── PROVIDED ENTRIES
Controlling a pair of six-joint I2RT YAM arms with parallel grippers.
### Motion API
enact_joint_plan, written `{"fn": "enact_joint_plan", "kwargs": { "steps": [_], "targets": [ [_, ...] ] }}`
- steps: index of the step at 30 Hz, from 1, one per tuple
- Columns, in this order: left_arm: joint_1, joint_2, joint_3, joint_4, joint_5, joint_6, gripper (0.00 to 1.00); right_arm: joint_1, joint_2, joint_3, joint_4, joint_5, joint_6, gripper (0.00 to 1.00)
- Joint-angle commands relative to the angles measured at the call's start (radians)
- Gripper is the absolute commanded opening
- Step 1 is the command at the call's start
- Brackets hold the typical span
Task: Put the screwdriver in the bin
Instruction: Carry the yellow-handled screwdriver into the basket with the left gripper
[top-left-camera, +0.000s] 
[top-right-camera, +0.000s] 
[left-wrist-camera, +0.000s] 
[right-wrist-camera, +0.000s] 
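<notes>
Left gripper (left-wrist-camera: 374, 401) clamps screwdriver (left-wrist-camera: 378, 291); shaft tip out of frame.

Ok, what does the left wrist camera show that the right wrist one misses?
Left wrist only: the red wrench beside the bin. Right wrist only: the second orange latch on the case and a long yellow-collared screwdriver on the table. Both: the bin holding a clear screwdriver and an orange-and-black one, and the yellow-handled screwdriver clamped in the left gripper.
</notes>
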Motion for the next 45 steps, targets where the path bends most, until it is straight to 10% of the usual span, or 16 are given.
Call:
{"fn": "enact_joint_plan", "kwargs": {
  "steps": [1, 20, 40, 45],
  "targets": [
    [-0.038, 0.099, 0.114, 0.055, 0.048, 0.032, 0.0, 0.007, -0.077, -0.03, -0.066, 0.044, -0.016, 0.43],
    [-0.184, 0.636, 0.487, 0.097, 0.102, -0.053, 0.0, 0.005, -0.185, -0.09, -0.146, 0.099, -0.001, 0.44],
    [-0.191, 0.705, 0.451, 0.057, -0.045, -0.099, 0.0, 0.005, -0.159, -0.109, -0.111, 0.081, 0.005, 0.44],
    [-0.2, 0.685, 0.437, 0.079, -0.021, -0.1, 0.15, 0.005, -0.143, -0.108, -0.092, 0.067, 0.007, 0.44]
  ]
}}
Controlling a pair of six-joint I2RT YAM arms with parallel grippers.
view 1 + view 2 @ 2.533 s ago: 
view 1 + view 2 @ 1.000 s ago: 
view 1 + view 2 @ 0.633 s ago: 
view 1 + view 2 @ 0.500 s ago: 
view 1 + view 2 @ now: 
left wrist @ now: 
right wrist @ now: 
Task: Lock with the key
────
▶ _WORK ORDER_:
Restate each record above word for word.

▶ _RESPONSE TO THE TASK_:
Controlling a pair of six-joint I2RT YAM arms with parallel grippers.
### Motion API
enact_joint_plan, written `{"fn": "enact_joint_plan", "kwargs": { "steps": [_], "targets": [ [_, ...] ] }}`
- steps: index of the step at 30 Hz, from 1, one per tuple
- Columns, in this order: left_arm: joint_1, joint_2, joint_3, joint_4, joint_5, joint_6, gripper (0.00 to 1.00); right_arm: joint_1, joint_2, joint_3, joint_4, joint_5, joint_6, gripper (0.00 to 1.00)
- Joint-angle commands relative to the angles measured at the call's start (radians)
- Gripper is the absolute commanded opening
- Step 1 is the command at the call's start
- Brackets hold the typical span
Task: Put the screwdriver in the bin
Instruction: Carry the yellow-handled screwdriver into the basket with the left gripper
[top-left-camera, +0.000s] 
[top-right-camera, +0.000s] 
[left-wrist-camera, +0.000s] 
[right-wrist-camera, +0.000s] 
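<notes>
Left gripper (left-wrist-camera: 374, 401) clamps screwdriver (left-wrist-camera: 378, 291); shaft tip out of frame.

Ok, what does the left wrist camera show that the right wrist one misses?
Left wrist only: the red wrench beside the bin. Right wrist only: the second orange latch on the case and a long yellow-collared screwdriver on the table. Both: the bin holding a clear screwdriver and an orange-and-black one, and the yellow-handled screwdriver clamped in the left gripper.
</notes>
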Motion for the next 45 steps, targets where the path bends most, until it is straight to 10% of the usual span, or 16 are given.
Call:
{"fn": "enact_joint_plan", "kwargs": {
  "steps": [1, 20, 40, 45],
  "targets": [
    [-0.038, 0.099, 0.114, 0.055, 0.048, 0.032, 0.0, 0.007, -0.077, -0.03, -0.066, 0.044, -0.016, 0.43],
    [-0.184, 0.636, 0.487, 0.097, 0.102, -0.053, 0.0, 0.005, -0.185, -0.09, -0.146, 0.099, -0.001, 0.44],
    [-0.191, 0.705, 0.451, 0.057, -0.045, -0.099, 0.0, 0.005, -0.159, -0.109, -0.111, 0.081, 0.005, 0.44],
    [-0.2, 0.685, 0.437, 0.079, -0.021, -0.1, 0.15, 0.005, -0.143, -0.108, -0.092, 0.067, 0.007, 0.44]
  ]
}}
Controlling a pair of six-joint I2RT YAM arms with parallel grippers.
view 1 + view 2 @ 2.533 s ago: 
view 1 + view 2 @ 1.000 s ago: 
view 1 + view 2 @ 0.633 s ago: 
view 1 + view 2 @ 0.500 s ago: 
view 1 + view 2 @ now: 
left wrist @ now: 
right wrist @ now: 
Task: Lock with the key

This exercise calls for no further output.